組織図作り方考え方中小企業 3ステップ完成 11.金:財務と経理

第2章2節.4・金:財務と経理

財務の視点は重要ですが中小企業では何をどう考えれば良いか分かる人はほとんどいません。中小企業経営者が何とかPL(損益計算書)は理解できても、BS(貸借対照表)が苦手な人が多いからでしょう。財務はまさにBS(貸借対照表)活動です。どこでお金を調達し、どのように活かすかが財務の仕事です。一方で経理の仕事は、売上からかかった費用を記録する事が主な仕事です。間違いなく記録する事が最重要です。黒字倒産という言葉があるように損益計算書だけを見ていても会社の存続は出来ません。社長が財務視点を勉強する事で生き残る会社を作る事が出来るようになります。また、税務会計と管理会計の考え方の違いについても押さえておきたいポイントになります。

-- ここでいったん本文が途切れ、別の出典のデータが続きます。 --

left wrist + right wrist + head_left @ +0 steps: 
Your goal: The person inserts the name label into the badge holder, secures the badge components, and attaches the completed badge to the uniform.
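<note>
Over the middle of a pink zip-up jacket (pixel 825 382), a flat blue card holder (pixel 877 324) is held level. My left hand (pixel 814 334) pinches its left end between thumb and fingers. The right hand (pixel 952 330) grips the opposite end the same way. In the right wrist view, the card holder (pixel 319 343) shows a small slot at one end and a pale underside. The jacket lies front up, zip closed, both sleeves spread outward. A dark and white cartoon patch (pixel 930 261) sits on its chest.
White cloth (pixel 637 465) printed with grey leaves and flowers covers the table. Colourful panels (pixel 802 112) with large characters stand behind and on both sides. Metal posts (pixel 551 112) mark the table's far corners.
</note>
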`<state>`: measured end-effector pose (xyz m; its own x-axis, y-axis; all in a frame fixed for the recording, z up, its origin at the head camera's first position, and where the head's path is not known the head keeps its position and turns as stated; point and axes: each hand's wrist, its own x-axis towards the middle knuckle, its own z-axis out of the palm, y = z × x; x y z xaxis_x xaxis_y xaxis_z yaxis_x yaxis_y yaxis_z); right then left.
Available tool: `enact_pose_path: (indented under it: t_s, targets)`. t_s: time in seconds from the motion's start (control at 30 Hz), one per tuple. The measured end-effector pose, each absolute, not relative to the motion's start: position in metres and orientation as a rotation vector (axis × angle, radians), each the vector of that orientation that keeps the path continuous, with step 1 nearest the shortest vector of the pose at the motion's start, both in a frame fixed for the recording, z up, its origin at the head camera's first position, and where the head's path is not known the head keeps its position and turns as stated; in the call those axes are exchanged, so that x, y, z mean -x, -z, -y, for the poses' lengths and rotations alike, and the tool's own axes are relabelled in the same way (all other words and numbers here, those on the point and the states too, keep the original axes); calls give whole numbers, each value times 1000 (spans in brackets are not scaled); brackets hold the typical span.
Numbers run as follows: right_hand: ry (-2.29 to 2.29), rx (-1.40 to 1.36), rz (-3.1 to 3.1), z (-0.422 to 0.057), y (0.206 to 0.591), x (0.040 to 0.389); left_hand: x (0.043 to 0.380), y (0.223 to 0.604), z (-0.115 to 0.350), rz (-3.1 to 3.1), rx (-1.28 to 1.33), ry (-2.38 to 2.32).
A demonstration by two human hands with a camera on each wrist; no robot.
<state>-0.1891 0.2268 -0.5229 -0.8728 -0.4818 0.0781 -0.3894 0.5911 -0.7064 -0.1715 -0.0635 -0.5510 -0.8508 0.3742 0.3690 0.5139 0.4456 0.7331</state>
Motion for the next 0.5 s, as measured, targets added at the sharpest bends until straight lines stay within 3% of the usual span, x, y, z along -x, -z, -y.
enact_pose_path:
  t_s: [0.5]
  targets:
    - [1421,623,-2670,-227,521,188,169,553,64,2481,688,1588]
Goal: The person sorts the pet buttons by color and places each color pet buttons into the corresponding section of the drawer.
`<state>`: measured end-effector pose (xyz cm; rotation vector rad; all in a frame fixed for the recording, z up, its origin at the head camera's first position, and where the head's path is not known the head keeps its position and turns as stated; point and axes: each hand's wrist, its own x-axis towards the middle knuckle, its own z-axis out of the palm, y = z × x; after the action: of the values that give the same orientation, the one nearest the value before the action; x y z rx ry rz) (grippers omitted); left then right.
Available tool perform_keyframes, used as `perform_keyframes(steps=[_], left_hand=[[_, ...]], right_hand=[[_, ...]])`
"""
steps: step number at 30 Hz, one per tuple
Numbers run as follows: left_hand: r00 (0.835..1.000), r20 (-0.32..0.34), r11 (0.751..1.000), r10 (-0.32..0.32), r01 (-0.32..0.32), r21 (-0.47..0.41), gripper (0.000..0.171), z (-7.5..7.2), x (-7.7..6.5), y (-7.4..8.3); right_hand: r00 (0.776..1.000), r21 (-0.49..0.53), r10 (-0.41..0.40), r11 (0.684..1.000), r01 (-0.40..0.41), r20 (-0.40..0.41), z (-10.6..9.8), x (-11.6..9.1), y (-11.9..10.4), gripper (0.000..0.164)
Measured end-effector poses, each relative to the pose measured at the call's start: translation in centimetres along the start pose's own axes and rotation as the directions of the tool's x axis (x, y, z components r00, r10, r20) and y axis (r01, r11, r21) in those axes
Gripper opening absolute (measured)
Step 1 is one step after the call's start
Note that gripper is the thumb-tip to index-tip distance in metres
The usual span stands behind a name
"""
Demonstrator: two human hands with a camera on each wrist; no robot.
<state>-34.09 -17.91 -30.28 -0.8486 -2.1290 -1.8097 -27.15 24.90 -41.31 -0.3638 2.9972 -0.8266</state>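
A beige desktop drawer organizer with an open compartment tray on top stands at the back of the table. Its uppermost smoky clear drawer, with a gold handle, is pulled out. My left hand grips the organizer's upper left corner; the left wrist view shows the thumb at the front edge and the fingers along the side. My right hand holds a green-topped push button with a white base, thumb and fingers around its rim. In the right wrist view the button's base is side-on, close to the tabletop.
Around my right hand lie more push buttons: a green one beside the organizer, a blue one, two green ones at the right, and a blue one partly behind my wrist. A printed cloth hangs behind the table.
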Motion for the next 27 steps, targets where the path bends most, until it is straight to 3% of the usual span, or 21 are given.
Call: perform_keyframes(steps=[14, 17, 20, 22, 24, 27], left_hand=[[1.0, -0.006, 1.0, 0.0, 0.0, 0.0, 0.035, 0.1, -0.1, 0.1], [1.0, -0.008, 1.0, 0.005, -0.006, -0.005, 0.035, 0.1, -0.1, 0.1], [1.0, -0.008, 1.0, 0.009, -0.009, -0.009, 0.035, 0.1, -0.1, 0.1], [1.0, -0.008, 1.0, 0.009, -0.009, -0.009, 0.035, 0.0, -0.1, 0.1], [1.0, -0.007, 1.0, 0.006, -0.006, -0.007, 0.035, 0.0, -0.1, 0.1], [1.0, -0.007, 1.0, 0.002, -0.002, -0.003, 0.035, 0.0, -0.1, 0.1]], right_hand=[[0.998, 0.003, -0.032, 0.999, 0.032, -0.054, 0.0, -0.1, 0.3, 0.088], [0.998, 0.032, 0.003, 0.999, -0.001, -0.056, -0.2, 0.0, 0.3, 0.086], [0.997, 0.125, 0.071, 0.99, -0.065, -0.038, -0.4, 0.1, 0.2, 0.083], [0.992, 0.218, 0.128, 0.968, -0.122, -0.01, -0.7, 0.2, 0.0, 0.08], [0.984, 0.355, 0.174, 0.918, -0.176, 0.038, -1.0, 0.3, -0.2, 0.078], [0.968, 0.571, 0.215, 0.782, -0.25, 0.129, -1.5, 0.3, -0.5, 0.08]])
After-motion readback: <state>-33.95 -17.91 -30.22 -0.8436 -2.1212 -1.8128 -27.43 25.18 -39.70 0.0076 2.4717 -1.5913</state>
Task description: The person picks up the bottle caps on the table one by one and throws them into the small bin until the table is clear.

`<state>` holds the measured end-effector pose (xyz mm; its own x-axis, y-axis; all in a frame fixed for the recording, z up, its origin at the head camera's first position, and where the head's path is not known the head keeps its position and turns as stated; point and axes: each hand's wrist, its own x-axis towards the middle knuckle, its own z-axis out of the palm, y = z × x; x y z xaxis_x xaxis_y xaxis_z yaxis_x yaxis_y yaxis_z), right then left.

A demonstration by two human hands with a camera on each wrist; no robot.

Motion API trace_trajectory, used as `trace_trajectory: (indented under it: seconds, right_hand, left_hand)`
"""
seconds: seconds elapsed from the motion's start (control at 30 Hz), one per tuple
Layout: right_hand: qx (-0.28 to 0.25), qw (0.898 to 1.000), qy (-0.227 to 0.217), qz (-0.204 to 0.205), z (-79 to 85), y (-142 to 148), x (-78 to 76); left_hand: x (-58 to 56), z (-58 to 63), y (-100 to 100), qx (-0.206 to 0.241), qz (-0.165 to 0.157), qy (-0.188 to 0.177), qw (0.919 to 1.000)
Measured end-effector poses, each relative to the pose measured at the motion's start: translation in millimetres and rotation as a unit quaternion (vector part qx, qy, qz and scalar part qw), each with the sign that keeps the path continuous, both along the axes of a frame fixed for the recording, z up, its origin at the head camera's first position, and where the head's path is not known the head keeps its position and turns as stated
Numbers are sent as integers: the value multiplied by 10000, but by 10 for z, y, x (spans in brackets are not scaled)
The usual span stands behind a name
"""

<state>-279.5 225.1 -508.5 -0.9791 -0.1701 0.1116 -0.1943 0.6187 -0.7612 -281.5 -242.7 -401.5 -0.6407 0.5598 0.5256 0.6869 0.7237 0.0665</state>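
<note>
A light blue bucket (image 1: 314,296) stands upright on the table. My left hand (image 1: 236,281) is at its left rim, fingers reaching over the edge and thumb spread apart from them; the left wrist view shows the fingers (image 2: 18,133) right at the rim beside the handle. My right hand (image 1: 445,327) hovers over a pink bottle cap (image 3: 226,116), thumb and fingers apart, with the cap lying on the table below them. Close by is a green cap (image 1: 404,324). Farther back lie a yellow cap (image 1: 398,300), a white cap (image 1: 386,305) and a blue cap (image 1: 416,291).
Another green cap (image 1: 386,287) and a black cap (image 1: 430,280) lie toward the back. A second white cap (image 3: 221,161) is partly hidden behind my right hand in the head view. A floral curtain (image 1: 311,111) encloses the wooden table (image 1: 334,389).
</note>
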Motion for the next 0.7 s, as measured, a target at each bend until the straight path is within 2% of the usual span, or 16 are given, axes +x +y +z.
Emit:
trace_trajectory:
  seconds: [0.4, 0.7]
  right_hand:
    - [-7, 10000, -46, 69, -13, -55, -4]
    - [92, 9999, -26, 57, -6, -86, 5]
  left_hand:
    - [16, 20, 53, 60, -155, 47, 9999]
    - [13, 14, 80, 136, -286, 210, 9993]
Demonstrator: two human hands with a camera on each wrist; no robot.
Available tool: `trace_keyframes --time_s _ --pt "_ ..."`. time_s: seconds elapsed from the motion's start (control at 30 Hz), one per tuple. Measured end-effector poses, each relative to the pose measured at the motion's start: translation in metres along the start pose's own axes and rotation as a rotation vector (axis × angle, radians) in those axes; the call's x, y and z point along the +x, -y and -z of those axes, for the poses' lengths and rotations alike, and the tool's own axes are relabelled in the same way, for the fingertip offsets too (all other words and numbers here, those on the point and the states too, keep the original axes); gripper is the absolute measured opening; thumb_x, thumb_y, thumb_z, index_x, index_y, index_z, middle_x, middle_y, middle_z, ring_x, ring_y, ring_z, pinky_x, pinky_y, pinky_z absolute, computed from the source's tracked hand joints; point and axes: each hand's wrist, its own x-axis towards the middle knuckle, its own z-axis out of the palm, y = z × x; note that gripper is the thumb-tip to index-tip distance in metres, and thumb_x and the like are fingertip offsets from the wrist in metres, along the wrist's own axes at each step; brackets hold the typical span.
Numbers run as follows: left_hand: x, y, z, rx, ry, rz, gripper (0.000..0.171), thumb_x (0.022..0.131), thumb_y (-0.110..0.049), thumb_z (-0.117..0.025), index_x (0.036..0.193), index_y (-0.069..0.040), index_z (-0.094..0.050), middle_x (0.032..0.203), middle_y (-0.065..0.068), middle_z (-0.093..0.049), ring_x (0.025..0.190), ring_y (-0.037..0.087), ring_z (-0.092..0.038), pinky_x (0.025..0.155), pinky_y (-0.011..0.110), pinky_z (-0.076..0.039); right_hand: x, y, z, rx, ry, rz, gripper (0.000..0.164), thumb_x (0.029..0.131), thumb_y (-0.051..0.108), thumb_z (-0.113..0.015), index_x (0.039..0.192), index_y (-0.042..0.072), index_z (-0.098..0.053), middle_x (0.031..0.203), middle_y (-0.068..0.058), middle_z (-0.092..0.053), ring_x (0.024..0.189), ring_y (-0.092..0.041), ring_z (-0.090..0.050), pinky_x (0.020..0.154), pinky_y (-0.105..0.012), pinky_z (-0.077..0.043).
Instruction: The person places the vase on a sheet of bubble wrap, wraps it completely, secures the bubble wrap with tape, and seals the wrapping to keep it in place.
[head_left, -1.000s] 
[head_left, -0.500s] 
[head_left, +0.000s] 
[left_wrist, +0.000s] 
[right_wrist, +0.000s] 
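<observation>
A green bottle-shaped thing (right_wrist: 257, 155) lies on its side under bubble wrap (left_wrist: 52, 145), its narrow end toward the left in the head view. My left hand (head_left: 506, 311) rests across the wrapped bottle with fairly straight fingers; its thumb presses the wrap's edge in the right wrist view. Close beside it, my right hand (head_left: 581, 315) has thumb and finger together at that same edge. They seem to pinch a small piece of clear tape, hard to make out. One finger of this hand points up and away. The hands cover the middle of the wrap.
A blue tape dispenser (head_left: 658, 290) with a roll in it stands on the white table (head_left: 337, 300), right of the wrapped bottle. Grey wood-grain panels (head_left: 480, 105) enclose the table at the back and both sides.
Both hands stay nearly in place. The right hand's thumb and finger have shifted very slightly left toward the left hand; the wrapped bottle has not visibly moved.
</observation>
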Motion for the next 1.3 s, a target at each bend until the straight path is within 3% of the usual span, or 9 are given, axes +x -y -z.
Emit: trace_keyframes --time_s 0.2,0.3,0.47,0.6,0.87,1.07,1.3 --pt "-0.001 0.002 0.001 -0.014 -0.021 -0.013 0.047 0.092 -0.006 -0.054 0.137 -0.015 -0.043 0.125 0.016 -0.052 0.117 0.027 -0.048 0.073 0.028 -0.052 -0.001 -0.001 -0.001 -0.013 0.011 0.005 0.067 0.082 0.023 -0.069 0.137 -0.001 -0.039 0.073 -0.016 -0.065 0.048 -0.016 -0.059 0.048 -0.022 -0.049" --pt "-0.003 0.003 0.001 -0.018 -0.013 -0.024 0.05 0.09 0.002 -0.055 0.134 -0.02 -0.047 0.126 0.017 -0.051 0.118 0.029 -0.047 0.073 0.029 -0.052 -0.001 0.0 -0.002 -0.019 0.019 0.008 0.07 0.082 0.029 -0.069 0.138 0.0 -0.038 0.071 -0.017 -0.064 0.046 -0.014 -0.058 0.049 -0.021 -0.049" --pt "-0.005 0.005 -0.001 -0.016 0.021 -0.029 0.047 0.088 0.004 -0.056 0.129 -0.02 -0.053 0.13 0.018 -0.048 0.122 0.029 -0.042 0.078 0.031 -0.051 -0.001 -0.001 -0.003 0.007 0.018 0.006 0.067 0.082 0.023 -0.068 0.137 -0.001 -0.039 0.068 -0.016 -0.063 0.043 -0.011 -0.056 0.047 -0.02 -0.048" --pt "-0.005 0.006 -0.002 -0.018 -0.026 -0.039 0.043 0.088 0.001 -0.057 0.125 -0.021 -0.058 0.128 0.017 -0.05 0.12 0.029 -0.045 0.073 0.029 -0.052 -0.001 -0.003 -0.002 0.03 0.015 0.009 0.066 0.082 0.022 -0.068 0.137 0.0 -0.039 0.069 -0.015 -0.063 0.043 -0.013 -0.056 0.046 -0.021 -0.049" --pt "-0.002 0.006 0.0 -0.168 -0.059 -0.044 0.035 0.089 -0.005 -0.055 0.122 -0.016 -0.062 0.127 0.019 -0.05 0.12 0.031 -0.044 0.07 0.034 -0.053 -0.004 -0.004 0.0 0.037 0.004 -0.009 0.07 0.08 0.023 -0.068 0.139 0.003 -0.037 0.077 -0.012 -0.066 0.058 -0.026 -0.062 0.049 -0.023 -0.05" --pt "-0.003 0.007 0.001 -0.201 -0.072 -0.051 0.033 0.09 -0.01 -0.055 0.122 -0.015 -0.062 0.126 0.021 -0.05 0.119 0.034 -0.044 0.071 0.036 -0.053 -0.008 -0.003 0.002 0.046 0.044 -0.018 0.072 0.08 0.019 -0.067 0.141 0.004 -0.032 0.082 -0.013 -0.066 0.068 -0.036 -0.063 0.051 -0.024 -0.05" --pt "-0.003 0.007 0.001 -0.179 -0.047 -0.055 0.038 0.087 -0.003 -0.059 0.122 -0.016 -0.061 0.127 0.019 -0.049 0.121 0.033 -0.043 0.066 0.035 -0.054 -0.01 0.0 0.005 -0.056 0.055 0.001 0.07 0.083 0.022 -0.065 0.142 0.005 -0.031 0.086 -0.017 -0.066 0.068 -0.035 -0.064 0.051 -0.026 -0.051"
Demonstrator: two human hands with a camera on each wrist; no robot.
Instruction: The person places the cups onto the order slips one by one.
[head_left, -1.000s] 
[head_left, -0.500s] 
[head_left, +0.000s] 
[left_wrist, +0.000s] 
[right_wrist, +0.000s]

日本の中小企業の会計はほとんどが税金の計算のための税務会計です。税理士さんは税金の金額を算出する事が仕事です。社長は利益を出す事が仕事です。利益を出してお金を残すためには管理会計の考え方が必要になります。各部門に収支予算を割り当てる。目標と実績の乖離をなくすために活動させる。管理会計の考え方を全社に導入する事で利益を出しお金を残す体質に変わります。

最近読んだ本でとても参考になる考え方をご紹介します。

投資に関する意思決定(投資の決定)と、その投資に必要な資金調達に関する意思決定(資金の調達)と、そして運用して得たお金をどう配分するかという意思決定(配当政策) が財務の仕事です。~ざっくりわかるファイナンス:石野雄一(著)より引用。

 

私が監事を務めているNPO法人の例を紹介します。福祉は補助金事業です。利用者が〇人来たら〇円と決まっています。私が関与したばかりの時は、「今月は〇円だった。良かった~。」のレベルでした。しかし、管理会計を導入するようになってからは、「今月は〇人に来てもらうために○○をします。」と数字に対する執着が出て来ました。管理会計の導入の効果です。